Task prompt » Please print the line that holds "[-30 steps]" and each line after it to the end of the data, word for word, without any pictures.
[Dataset content Boundary: Start]
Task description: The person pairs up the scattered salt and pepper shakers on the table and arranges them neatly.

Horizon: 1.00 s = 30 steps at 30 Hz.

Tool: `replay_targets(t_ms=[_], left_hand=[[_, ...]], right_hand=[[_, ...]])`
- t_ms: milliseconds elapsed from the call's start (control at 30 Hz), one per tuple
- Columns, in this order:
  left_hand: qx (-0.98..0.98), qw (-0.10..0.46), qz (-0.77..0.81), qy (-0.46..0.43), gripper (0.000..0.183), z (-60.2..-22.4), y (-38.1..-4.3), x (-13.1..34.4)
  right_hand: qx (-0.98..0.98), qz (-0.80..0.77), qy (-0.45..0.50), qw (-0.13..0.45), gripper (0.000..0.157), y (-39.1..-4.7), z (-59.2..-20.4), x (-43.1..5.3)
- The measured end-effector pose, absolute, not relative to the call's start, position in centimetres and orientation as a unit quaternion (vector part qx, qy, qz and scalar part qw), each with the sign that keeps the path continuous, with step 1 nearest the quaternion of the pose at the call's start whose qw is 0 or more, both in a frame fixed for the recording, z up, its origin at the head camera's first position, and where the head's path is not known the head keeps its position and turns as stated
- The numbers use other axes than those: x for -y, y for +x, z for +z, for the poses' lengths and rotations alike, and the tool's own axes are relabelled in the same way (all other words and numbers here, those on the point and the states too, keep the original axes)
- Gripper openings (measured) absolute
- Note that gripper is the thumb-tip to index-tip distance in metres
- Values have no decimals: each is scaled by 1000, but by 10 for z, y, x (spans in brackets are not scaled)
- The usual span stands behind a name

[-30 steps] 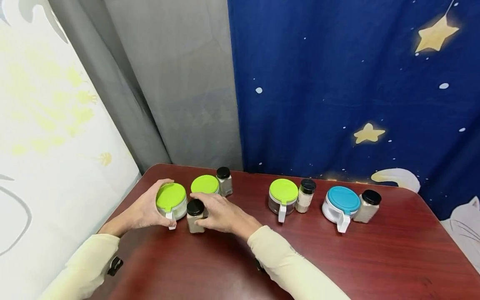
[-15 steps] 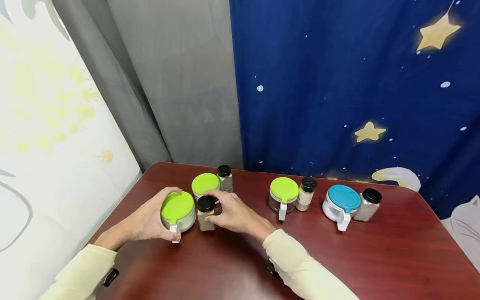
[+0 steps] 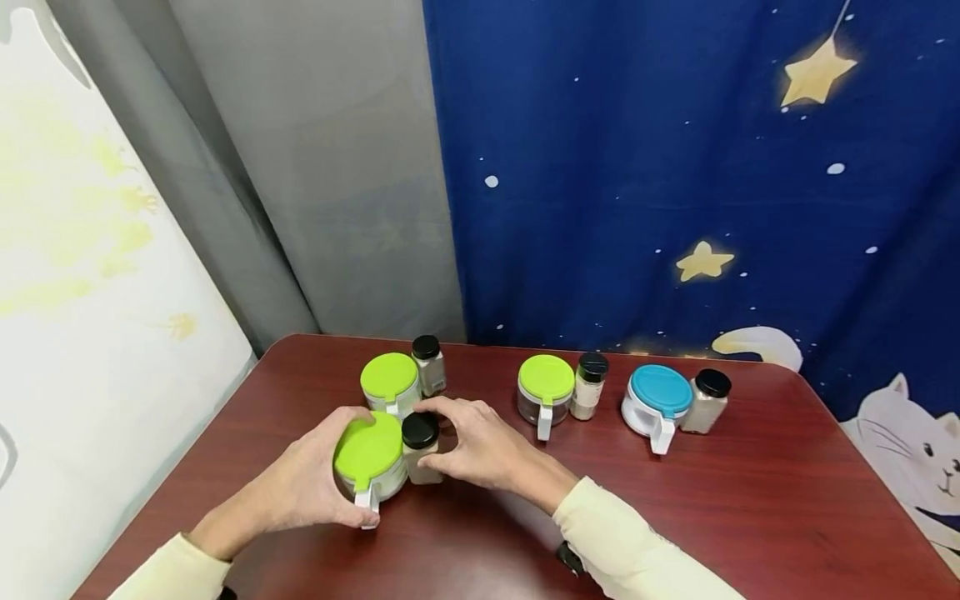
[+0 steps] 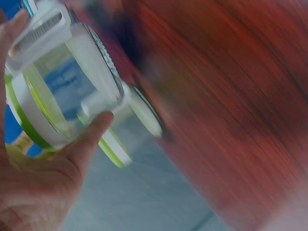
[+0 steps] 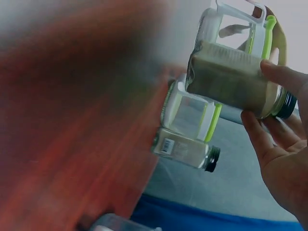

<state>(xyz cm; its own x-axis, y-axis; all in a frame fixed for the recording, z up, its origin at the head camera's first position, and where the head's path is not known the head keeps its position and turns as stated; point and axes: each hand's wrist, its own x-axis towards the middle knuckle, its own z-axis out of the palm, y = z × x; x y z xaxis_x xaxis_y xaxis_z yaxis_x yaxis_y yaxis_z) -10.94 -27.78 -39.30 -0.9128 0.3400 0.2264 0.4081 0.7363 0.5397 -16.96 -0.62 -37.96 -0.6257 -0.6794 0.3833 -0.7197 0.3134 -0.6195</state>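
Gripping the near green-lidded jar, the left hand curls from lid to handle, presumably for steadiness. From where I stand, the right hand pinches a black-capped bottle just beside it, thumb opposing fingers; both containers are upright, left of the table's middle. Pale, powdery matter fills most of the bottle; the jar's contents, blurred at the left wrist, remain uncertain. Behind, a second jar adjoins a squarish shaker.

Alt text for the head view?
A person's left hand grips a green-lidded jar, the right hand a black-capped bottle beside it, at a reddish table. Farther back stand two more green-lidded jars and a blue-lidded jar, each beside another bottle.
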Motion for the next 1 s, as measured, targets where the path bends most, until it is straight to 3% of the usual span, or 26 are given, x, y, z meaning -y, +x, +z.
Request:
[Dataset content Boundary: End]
Solution »
[-30 steps] 
[-15 steps] 
[+0 steps] 
[+0 steps] 
[+0 steps] 

<state>(xyz cm; its own x-axis, y-axis; all in a frame fixed for the recording, z up, its origin at the head camera's first position, and where the head's path is not known the head keeps its position and turns as stated; point and axes: each hand's wrist, its own x-axis towards the middle knuckle, its own z-axis out of the palm, y = z × x; x y z xaxis_x xaxis_y xaxis_z yaxis_x yaxis_y yaxis_z) -10.94 -27.78 -39.30 -0.9128 0.3400 0.2264 0.4081 0.7363 0.5397 -16.96 -0.62 -37.96 -0.6257 -0.6794 0.3833 -0.7197 0.3134 -0.6195</state>
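Gripping the near green-lidded jar, the left hand curls from lid to handle, presumably for steadiness. From where I stand, the right hand pinches a black-capped bottle just beside it, thumb opposing fingers; both containers are upright, left of the table's middle. Pale, powdery matter fills most of the bottle; the jar's contents, blurred at the left wrist, remain uncertain. Behind, a second jar adjoins a squarish shaker.

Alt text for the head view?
A person's left hand grips a green-lidded jar, the right hand a black-capped bottle beside it, at a reddish table. Farther back stand two more green-lidded jars and a blue-lidded jar, each beside another bottle.
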Motion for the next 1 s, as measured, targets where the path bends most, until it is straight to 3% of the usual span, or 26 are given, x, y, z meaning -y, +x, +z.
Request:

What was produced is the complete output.